In the lines below, count those containing the word "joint" and give the number alone.

[[ DATA SHOWN, beginning ]]

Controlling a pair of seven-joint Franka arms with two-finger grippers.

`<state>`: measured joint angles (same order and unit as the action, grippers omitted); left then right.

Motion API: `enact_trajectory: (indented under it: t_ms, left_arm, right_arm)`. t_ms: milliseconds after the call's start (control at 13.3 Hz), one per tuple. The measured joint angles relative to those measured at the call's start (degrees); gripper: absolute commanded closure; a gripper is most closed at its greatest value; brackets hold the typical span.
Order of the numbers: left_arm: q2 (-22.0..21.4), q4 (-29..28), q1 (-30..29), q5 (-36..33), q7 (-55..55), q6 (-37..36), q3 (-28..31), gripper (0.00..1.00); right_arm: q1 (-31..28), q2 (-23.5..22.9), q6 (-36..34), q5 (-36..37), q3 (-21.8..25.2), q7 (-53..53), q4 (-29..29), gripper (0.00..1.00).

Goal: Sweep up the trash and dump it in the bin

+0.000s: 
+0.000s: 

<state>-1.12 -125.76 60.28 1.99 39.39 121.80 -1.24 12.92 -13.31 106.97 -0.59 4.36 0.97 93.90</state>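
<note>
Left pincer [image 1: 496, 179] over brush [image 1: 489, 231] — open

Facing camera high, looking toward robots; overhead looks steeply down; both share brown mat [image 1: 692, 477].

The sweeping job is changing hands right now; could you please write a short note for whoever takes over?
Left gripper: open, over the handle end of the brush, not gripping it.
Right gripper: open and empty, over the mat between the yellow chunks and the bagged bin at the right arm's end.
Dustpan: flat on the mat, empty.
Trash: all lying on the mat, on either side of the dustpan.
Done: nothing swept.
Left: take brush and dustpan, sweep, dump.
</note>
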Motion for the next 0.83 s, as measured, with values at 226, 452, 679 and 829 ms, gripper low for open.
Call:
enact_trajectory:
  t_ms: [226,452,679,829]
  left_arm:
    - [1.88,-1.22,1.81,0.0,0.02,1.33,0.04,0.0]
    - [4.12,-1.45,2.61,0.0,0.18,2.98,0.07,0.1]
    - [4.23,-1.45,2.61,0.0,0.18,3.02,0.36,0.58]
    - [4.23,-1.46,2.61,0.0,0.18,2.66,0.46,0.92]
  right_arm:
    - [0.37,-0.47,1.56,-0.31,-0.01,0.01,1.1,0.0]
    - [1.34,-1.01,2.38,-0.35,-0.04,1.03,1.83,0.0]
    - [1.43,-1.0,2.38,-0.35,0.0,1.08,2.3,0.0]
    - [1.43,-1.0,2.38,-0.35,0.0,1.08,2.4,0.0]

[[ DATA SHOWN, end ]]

## WRITTEN REPLY:
3